#### SUPPLIED INFORMATION
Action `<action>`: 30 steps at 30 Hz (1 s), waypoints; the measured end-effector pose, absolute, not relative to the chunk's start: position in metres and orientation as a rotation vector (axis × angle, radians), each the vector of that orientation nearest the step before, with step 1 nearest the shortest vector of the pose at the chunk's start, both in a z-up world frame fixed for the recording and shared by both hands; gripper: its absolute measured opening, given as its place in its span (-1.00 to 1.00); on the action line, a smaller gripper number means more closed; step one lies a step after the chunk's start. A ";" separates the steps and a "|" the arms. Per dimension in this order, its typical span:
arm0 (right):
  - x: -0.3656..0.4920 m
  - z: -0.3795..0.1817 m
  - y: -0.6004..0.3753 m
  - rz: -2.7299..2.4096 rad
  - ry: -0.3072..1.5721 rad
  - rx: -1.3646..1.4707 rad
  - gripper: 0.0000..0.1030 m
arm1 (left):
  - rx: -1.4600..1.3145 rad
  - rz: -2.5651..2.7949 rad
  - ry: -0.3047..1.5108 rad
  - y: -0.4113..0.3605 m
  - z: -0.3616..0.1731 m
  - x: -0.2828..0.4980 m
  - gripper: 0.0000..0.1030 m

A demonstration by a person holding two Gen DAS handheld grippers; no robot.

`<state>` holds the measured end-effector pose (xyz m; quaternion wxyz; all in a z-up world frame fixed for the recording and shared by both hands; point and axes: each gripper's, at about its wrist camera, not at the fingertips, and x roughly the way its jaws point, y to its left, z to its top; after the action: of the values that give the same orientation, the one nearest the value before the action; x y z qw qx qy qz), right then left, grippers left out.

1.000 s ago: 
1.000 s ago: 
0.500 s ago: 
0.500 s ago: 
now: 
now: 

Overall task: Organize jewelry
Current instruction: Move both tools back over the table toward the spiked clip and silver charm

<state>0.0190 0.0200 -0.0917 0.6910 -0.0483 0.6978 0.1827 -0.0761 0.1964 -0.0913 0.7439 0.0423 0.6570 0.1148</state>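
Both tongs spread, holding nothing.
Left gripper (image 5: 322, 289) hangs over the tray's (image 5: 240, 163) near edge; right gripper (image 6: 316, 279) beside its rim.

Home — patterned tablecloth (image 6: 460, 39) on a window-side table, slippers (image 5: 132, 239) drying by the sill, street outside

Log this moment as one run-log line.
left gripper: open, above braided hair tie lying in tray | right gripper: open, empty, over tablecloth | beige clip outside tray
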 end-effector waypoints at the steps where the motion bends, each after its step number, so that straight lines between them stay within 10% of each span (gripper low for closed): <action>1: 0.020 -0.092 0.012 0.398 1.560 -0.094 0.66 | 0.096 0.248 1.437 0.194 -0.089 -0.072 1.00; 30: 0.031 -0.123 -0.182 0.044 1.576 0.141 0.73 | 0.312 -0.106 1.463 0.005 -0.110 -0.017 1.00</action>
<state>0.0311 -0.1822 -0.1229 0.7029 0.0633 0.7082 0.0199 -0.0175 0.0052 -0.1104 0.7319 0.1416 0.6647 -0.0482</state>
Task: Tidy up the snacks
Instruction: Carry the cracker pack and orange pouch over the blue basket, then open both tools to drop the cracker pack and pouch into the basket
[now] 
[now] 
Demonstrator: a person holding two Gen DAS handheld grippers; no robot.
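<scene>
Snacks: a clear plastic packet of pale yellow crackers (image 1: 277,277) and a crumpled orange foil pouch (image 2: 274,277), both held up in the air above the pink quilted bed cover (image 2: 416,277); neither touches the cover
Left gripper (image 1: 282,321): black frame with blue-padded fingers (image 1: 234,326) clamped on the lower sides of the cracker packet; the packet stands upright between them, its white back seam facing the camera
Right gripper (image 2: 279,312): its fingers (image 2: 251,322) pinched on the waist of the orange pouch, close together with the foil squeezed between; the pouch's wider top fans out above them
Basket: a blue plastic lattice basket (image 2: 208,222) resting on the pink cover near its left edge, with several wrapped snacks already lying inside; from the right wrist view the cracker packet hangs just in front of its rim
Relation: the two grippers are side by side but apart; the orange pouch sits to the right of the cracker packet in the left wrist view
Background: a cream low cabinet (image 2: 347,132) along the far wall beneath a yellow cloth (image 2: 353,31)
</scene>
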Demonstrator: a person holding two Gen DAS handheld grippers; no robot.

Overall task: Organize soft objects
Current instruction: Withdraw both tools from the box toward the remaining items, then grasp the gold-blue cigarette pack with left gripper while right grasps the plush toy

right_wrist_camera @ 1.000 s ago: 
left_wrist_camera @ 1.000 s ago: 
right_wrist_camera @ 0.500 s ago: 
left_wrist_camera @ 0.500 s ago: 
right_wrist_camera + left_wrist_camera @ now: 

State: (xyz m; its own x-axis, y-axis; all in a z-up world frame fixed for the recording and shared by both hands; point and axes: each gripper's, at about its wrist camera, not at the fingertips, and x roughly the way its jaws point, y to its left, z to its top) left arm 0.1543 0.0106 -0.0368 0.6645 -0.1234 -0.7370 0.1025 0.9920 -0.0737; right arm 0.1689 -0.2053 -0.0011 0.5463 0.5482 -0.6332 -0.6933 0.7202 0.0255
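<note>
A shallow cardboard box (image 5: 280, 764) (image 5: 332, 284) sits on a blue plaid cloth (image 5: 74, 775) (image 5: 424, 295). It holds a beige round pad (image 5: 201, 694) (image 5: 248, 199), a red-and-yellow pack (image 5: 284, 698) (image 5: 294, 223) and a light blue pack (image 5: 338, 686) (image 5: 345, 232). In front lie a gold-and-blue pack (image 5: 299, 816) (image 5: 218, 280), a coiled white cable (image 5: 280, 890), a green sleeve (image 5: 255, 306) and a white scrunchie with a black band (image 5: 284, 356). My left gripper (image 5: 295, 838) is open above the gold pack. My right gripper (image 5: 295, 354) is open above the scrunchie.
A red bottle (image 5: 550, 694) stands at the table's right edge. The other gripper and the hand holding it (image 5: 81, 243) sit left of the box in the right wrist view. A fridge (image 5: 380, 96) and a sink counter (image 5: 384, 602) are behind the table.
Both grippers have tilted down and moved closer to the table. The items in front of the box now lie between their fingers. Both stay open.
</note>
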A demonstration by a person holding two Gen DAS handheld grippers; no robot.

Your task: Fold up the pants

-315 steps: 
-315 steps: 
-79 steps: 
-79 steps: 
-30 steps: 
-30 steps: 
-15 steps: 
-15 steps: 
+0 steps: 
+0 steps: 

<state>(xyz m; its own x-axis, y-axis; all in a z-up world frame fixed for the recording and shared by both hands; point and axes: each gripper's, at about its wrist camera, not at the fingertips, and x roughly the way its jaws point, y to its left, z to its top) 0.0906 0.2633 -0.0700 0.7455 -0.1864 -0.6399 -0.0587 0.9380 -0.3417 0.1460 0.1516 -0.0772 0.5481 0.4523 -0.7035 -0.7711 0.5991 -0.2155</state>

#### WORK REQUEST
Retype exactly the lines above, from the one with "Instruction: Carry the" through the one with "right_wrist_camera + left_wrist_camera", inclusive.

#### OUTPUT OF THE EXERCISE
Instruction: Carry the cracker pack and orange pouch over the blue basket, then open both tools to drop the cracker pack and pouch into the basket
[now] 
[now] 
Demonstrator: a person holding two Gen DAS handheld grippers; no robot.
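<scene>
Snacks: a clear plastic packet of pale yellow crackers (image 1: 277,277) and a crumpled orange foil pouch (image 2: 274,277), both held up in the air above the pink quilted bed cover (image 2: 416,277); neither touches the cover
Left gripper (image 1: 282,321): black frame with blue-padded fingers (image 1: 234,326) clamped on the lower sides of the cracker packet; the packet stands upright between them, its white back seam facing the camera
Right gripper (image 2: 279,312): its fingers (image 2: 251,322) pinched on the waist of the orange pouch, close together with the foil squeezed between; the pouch's wider top fans out above them
Basket: a blue plastic lattice basket (image 2: 208,222) resting on the pink cover near its left edge, with several wrapped snacks already lying inside; from the right wrist view the cracker packet hangs just in front of its rim
Relation: the two grippers are side by side but apart; the orange pouch sits to the right of the cracker packet in the left wrist view
Background: a cream low cabinet (image 2: 347,132) along the far wall beneath a yellow cloth (image 2: 353,31)
</scene>
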Demonstrator: a person holding two Gen DAS handheld grippers; no robot.

Overall task: Organize soft objects
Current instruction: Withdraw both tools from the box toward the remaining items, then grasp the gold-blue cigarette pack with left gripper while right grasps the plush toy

right_wrist_camera @ 1.000 s ago: 
left_wrist_camera @ 1.000 s ago: 
right_wrist_camera @ 0.500 s ago: 
left_wrist_camera @ 0.500 s ago: 
right_wrist_camera + left_wrist_camera @ now: 

This completes the answer.